The stewards heard that there was a “radio communications technical issue” which meant Russell’s crew did not hear the pit wall’s call to get ready for the Briton because at the same time, a message from Russell was played out on top of that call.
Therefore, George Russell was allowed to keep his first haul of F1 Drivers’ Championship points – two in fact for his ninth place having experienced a puncture late on as he clawed his way back through the field.
When 25 points had been so close, to leave the race weekend pointless would have been the salt on an already open wound for the talented British racer. However, the stewards did not let Mercedes off completely.
Rather than penalising the driver, the FIA chose to fine Mercedes €20,000 and the judgement revealed why:
“Firstly, the team rectified the problem within one lap. This involved Car 63 [Russell] making another pit stop, thus dropping it further down the classification.
“Secondly, Car 77 [Bottas] made a pit stop to change tyres only to find that the front tyres to be fitted to it, were on Car 63, so was sent out after considerable delay, with the tyres that were on Car 77 prior to the pit stop. This also impacted the final classification of Car 77.
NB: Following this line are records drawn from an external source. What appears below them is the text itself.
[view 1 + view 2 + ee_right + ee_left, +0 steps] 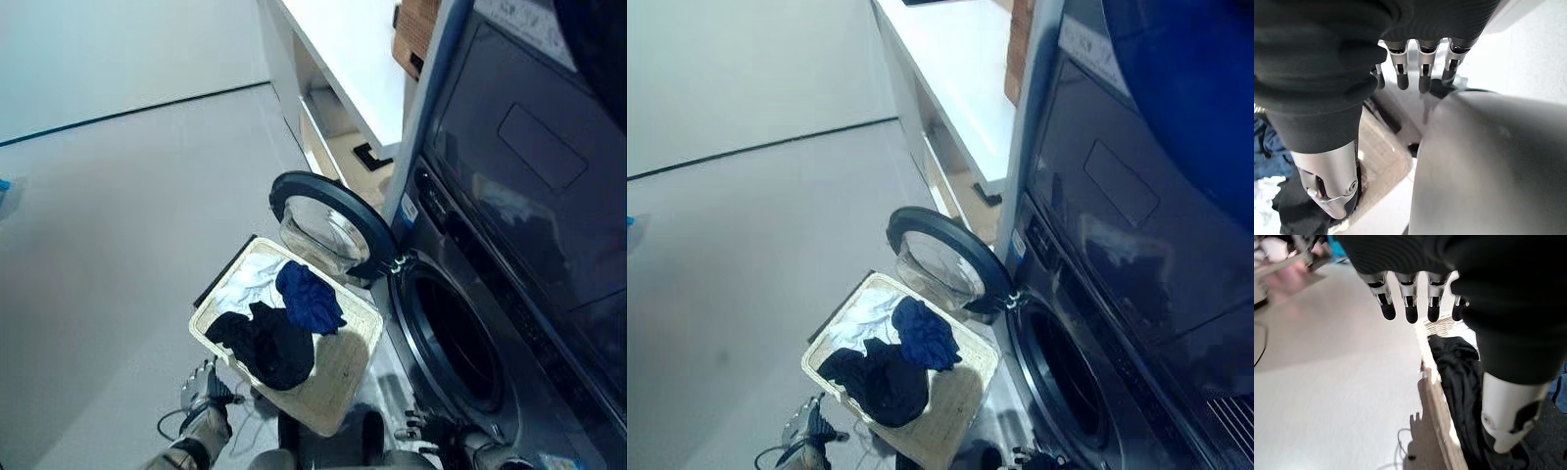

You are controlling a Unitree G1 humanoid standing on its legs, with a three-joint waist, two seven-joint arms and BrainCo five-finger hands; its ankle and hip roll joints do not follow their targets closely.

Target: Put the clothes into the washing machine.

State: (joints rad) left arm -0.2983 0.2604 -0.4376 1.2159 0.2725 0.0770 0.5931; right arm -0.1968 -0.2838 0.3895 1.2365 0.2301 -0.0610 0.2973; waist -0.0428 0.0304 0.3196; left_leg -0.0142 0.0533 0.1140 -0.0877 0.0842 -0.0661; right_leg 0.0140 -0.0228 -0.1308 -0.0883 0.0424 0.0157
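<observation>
The clothes all lie in a shallow cream woven rectangular laundry basket (338, 377) on the pale grey floor (118, 255): a crumpled black garment (266, 343) at the near end, a bunched dark blue garment (310, 299) beside it toward the machine, and a white cloth (245, 286) at the far corner. Nothing has been lifted out yet.

Just beside the basket stands the dark grey front-loading washing machine (509, 245). Its round glass-and-black door (333, 227) is swung open over the basket's far end, and the drum opening (451, 338) looks dark, with no cloth visible inside. So the door is ready, but by this judgement the loading itself has not begun; every garment is left to move.

The left hand (1408, 298) hovers above the floor near the basket's outer edge, its fingers (1411, 311) straight and relaxed, holding nothing. The right hand (1420, 58) hangs low near the machine's front, fingers likewise straight and empty.

Past the machine, a white counter (343, 49) runs along the wall.
</observation>
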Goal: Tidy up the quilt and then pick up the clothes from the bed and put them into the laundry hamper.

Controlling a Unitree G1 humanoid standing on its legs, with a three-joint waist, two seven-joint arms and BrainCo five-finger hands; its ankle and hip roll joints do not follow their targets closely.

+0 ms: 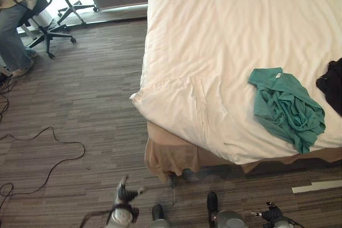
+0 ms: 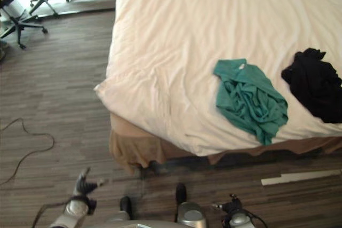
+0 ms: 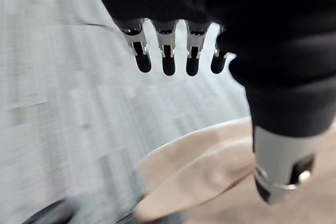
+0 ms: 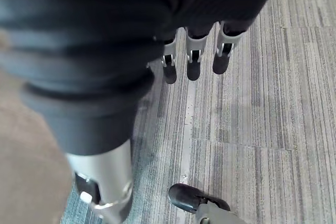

“Thirdly, although this type of infringement is not catered for under the “three-lap tolerance” referred to in the second paragraph of Article 24.4 b) (which currently only refers to the use of tyres of differing specifications), we consider it to be similar in nature.
“However, the responsibility to fit tyres in compliance with the regulations, still rests with any team and thus a penalty is considered as being required. It is recommended that the FIA consider amending Article 24.4 b) to accommodate this type of breach when it is rectified without delay.”
Of course the Sakhir Grand Prix had to be won by someone and the driver to do so was the much-loved Mexican Sergio Perez. The images of the Racing Point driver sat on the top step echoed those seen in Italy when Pierre Gasly claimed his first F1 Grand Prix victory.
Formula One may be labelled as predictable at times but as long as we get races as gripping as the Sakhir Grand Prix every now and again – no one will mind.
Next up is the season closing encounter in Abu Dhabi but no word yet on whether Lewis Hamilton will return. Based on the pace shown by George Russell this past weekend, Valtteri Bottas would no doubt be very happy to see his regular teammate back alongside him.
On this form though, how long can Bottas keep Russell at bay?